16 Sep, 2023
The Japanese government is reportedly planning a significant change in fundraising regulations, allowing startups to utilize crypto assets, including digital currencies, as a means of raising public funds, departing from the traditional practice of issuing stocks. This move has been disclosed by local media sources.
The newly proposed system is primarily designed to apply to a specific category of funds known as Investment Business Limited Partnerships (LPS). Japan has historically lagged behind many other nations in embracing digital assets, but recent developments indicate a shift in this stance.

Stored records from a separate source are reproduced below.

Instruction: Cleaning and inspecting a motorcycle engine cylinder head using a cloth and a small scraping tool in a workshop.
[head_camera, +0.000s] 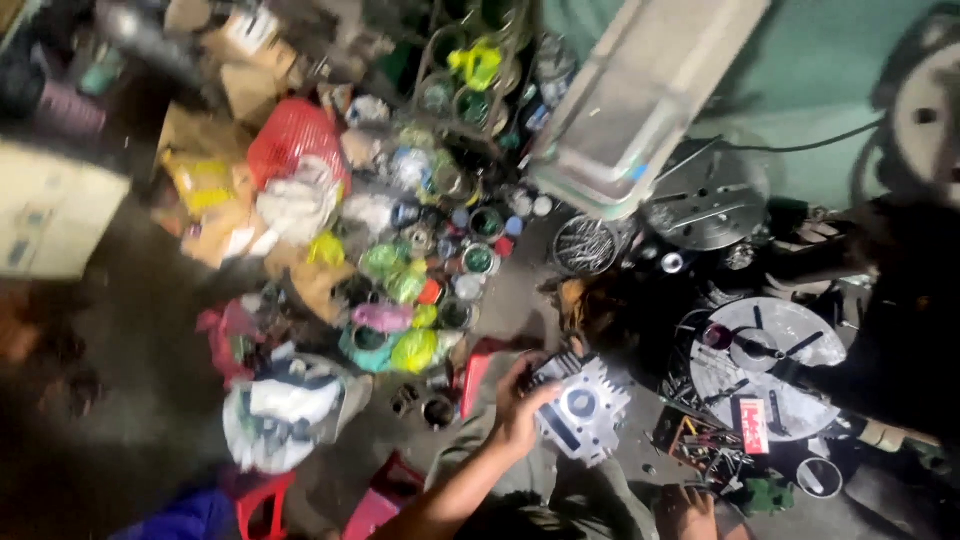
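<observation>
My left hand (515, 408) reaches in from the bottom edge and grips a grey finned engine cylinder (585, 405) by its left side. The cylinder has a round bore in its middle and sits low over the dark floor. What looks like my right hand (685, 508) shows only partly at the bottom edge, right of the cylinder and apart from it. Its fingers are too cut off to tell their state. A small tray of loose tools and bits (705, 447) lies just right of the cylinder.
A round metal chuck plate (765, 365) lies to the right, another (705, 200) behind it. A heap of coloured bags and tins (410, 290) and a red mesh basket (295, 140) fill the left. A long pale housing (640, 100) leans overhead. Red stools (265, 500) stand bottom left.
</observation>
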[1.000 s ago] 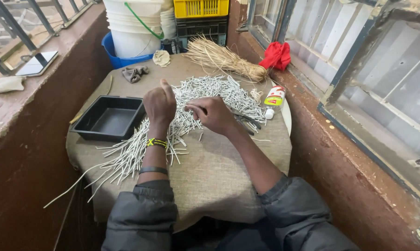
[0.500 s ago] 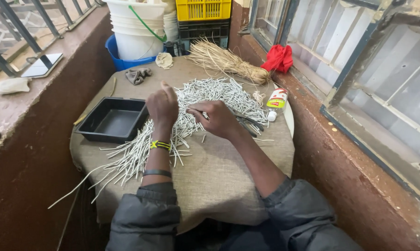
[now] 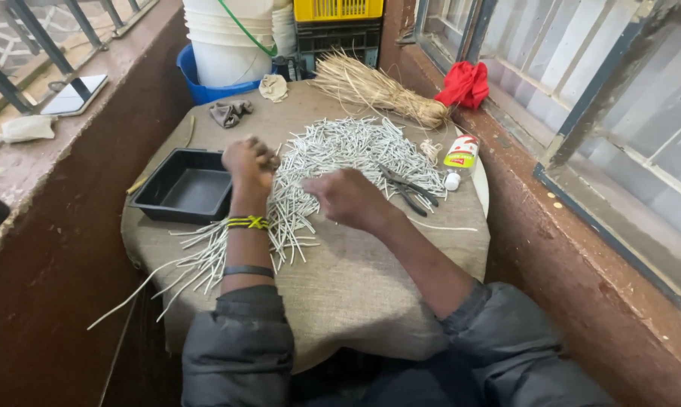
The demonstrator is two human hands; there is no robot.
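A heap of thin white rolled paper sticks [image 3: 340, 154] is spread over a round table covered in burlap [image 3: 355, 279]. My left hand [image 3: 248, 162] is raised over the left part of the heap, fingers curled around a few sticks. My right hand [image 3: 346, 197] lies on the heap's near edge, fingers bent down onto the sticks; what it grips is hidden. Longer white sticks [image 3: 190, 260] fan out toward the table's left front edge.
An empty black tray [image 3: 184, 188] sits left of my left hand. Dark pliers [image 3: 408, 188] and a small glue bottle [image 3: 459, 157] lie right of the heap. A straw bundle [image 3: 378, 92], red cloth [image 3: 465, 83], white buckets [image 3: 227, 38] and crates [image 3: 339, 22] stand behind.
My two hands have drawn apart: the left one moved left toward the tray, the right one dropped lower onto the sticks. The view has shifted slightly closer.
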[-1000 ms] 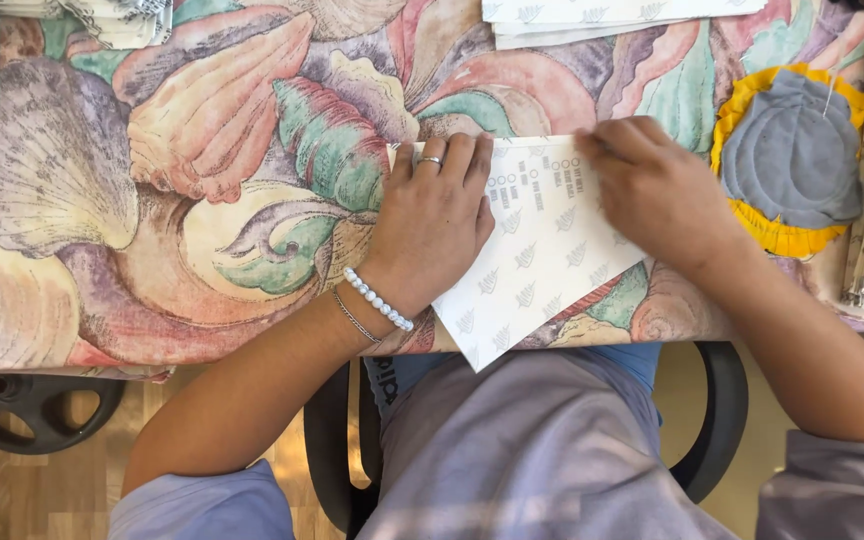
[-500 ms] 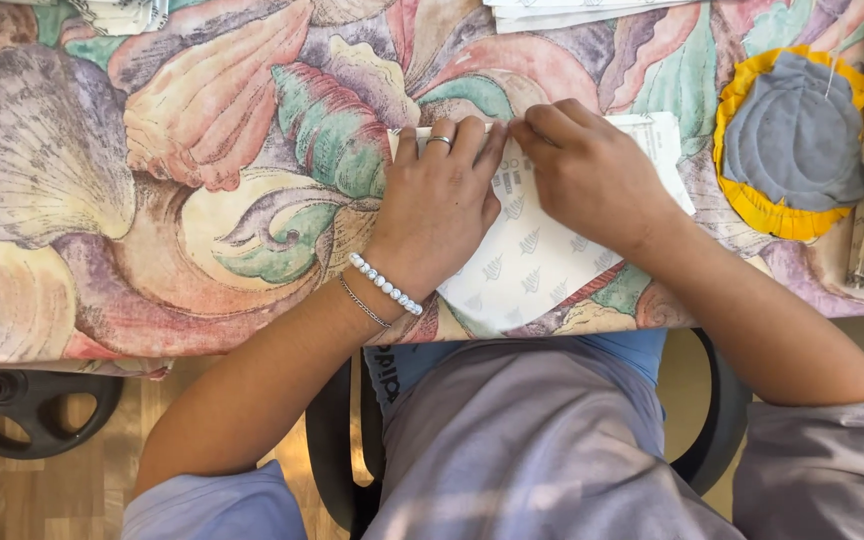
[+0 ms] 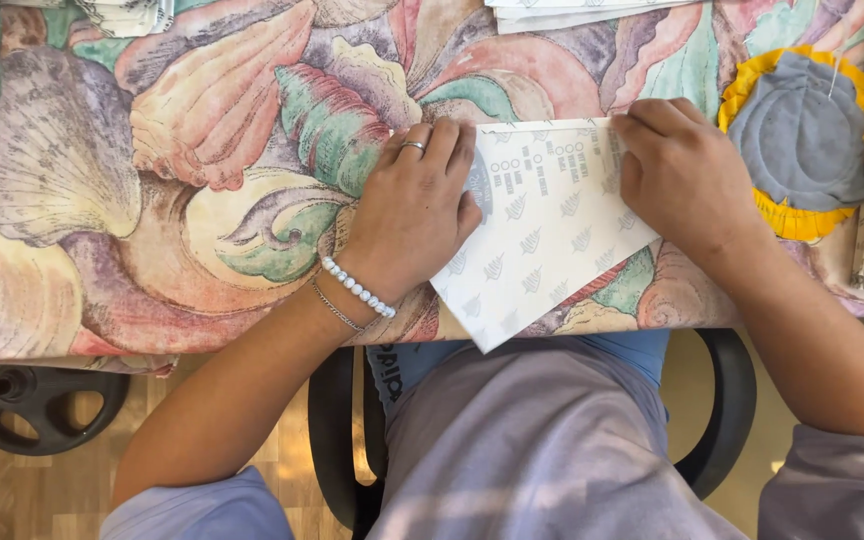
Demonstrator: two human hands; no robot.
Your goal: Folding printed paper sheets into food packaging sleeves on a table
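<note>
White printed paper sheet (image 3: 542, 235) lies on the shell-patterned table (image 3: 152, 200), near edge overhanging. Left hand (image 3: 414, 210) presses flat, fingers together; right hand (image 3: 682, 175) fingers curled on far edge, apparently pinching.

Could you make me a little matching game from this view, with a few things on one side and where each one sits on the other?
Things:
1. white sheet
2. left hand
3. right hand
4. grey and yellow round cloth

Places:
A. far right of the table, clear of both hands
B. pressing the sheet's left edge
C. flat on the patterned tablecloth, one corner over the table edge
D. pressing the sheet's upper right part

Pairs: 1-C, 2-B, 3-D, 4-A
</note>
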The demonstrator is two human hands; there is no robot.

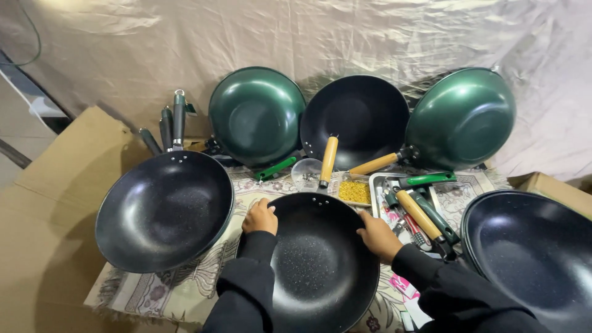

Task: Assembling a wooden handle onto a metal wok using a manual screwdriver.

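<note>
A black speckled wok pan [320, 271] lies in front of me on a patterned cloth [172, 290], with no handle showing. My left hand [259, 217] grips its rim at the upper left. My right hand [377, 235] grips the rim at the upper right. Both arms wear black sleeves. Just beyond the pan lie a wooden handle [328, 161], a small round clear lid [306, 172] and a small tray of yellow pieces [354, 192].
A stack of black pans [163, 209] with dark handles sits at left, another black pan [536, 253] at right. Two green woks [256, 115] [462, 117] and a black wok [354, 120] lean against the draped backdrop. A metal tray [377, 180] holds handles and tools. Cardboard [43, 203] lies at left.
</note>
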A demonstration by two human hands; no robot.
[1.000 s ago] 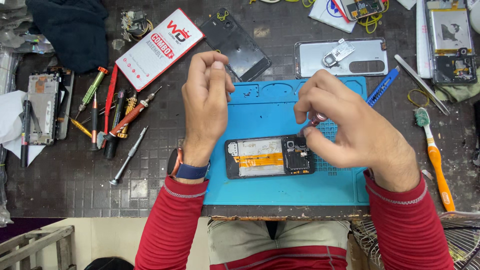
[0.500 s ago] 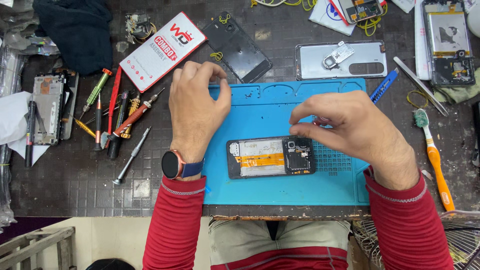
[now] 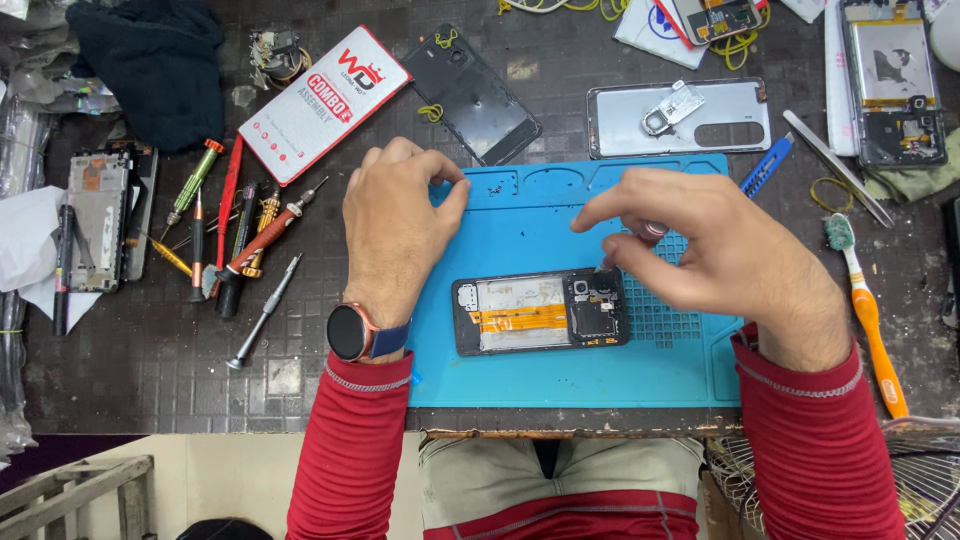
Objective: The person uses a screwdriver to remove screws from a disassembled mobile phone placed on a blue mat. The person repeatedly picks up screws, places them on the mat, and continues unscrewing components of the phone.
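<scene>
An opened phone (image 3: 540, 312) lies back-side up in the middle of a blue work mat (image 3: 560, 375), showing an orange flex cable and its dark camera end. My right hand (image 3: 720, 255) is pinched on a small screwdriver (image 3: 651, 231). The thin tip stands at the phone's upper right corner. My left hand (image 3: 395, 225), with a smartwatch on the wrist, rests knuckles-up on the mat's upper left corner. Its fingers are curled over the moulded compartments, and nothing shows in it.
Left of the mat lie several screwdrivers (image 3: 250, 250) and a stripped phone frame (image 3: 100, 215). Behind it lie a white-and-red box (image 3: 320, 100), a black back cover (image 3: 470, 95) and a silver back cover (image 3: 680, 118). An orange-handled toothbrush (image 3: 865, 310) and tweezers (image 3: 835, 180) lie on the right.
My right hand has shifted right, from over the phone's camera end to its upper right corner, with the screwdriver cap now showing. My left hand stays on the mat's upper left, fingers more curled.
</scene>
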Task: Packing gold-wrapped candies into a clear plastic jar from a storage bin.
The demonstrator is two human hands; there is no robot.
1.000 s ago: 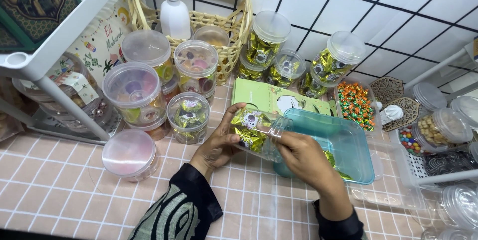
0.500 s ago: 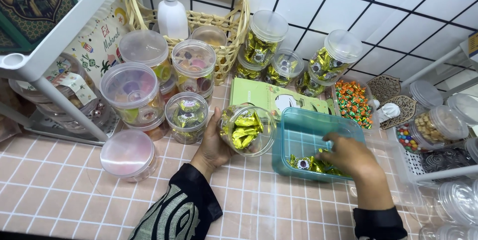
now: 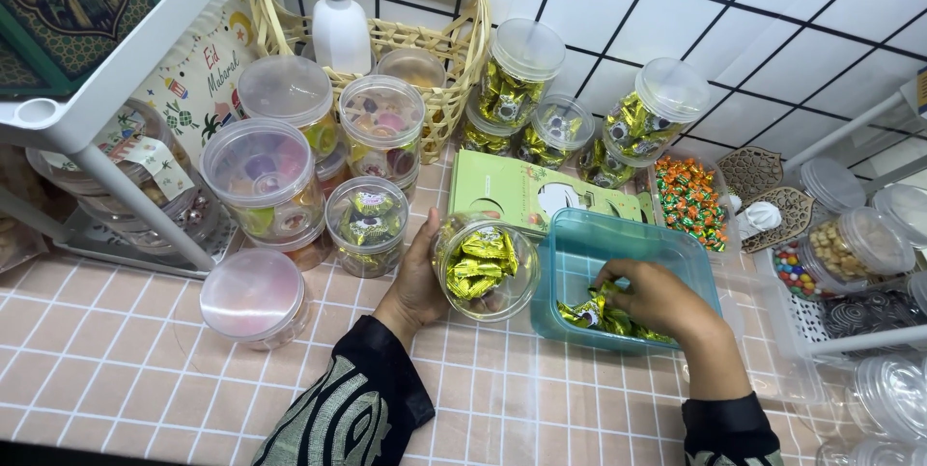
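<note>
- Left hand [image 3: 417, 278] wraps the side of a clear plastic jar [image 3: 486, 265], tilted mouth-up toward the camera, resting on the bench [image 3: 126, 369] just left of the teal tub [image 3: 618, 244]. Fingers curled round the wall, thumb on the near side — holding the jar.
- Right hand [image 3: 657, 300] is down inside the tub, fingers pinched narrow on a clump of gold-wrapped candies [image 3: 594, 313]; exactly how many are pinched I can't tell, the fingers cover them.
- Handling: jar looks light, thin-walled, smooth — likely slippery and a bit flexible if squeezed. Best held around the mid-wall, as now. About half full of the same candies.
- Candies: small, light, crinkly foil, hard to crush; they slide over each other, so a pinch grabs several loosely.
- Tub: stiff, shallow, nearly empty — may skid on the tiled bench.
- Around: green box [image 3: 526, 197] behind jar and tub, lidded jars [image 3: 266, 176] stacked to the left, pink-lidded jar [image 3: 254, 297] near the left forearm, wicker basket [image 3: 449, 70] at the back, tray of orange-green sweets [image 3: 690, 200] to the right.
- In the way: nothing between jar and tub; the crowd of jars close on the left leaves little elbow room.
</note>
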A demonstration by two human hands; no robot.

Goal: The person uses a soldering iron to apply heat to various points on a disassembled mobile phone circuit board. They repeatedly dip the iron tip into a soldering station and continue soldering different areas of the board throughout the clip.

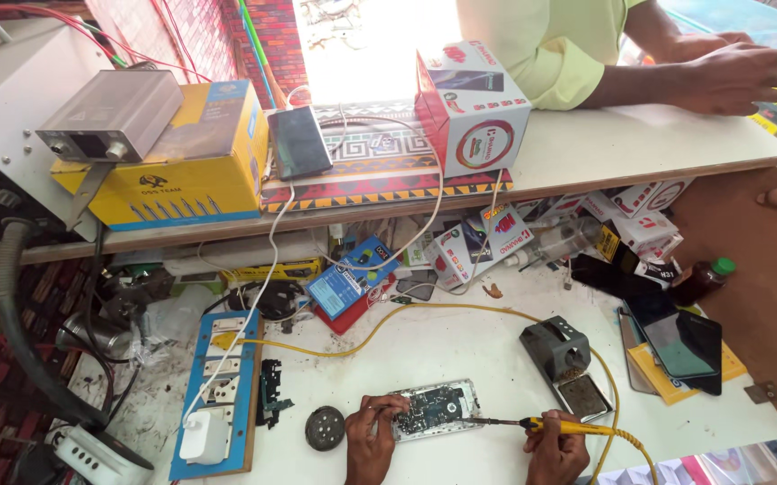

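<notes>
STEP: soldering on opened phone (434, 410) | LEFT hand (372, 437): pinching phone edge | RIGHT hand (557, 452): gripping soldering iron (532, 423), tip on board | NEXT: likely needs steady tip, brief contact

Your opened phone (435, 409) lies flat on the white workbench, back cover off, its circuit board and metal shields bared inside a pale frame. Your yellow-handled soldering iron (541, 424) lies nearly level, tip at the phone's right edge, yellow cord looping away.
</notes>
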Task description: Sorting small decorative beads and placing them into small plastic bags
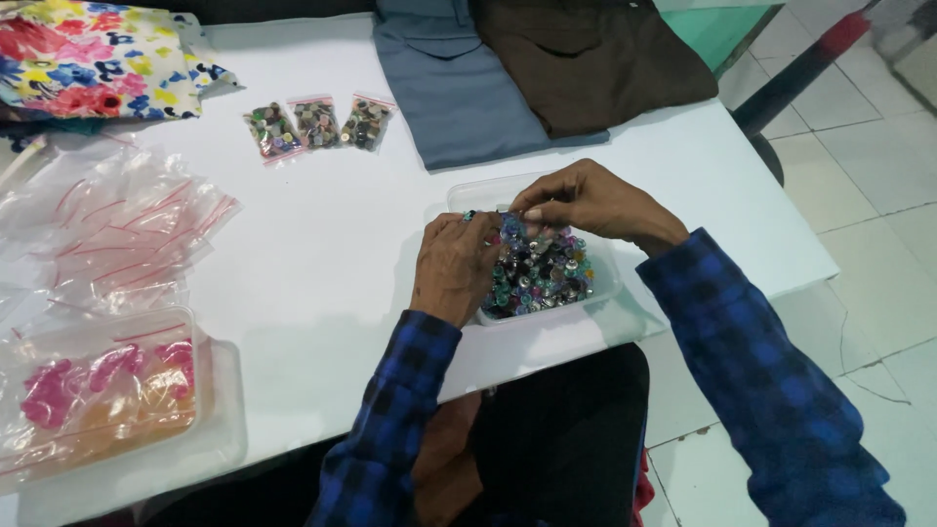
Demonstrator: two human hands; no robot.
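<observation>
At frame centre I see my left hand [454,265] and right hand [586,203] pinching small beads [539,273] over the clear tub [468,195] on the desk [322,244].

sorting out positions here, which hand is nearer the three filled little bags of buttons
Left. The left hand sits at the left edge of the clear tub, on the side facing the three small bags. The right hand is over the tub's far rim, further right.
</observation>
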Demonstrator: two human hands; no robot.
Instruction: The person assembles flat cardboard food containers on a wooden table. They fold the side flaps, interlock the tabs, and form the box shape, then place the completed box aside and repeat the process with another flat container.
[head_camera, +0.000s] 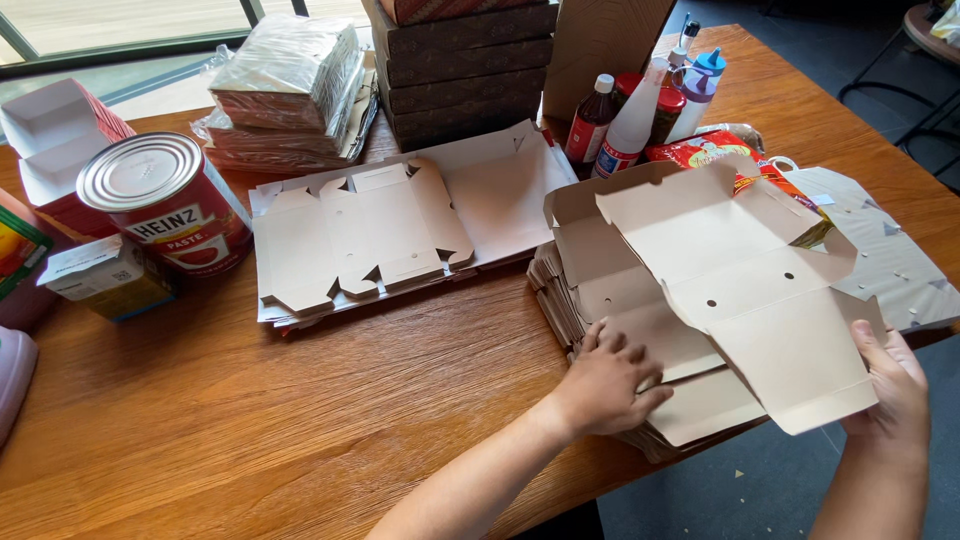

On August 31, Japan's key financial regulatory authority, the Financial Services Agency (FSA), made a significant announcement by initiating efforts to amend the tax code pertaining to cryptocurrencies. This initiative reflects a more proactive role in regulating cryptocurrencies and aims to exempt local businesses from the year-end "unrealized gains" tax on cryptocurrency holdings.
During a keynote address at the WebX conference in Tokyo, Japanese Prime Minister Fumio Kishida reiterated the country's dedication to nurturing the Web3 industry. He emphasized its potential to revolutionize the internet and catalyze social change.
In related news, Binance, a prominent cryptocurrency exchange, recently confirmed its intention to extend its services to Japanese crypto users starting from August. This decision follows Binance's acquisition of the local exchange platform Sakura Exchange Bitcoin in November 2022, which paved the way for its reentry into the Japanese market.
Cointelegraph has sought additional insights from the Japanese government on this matter, but as of the time of publication, no official comments have been received.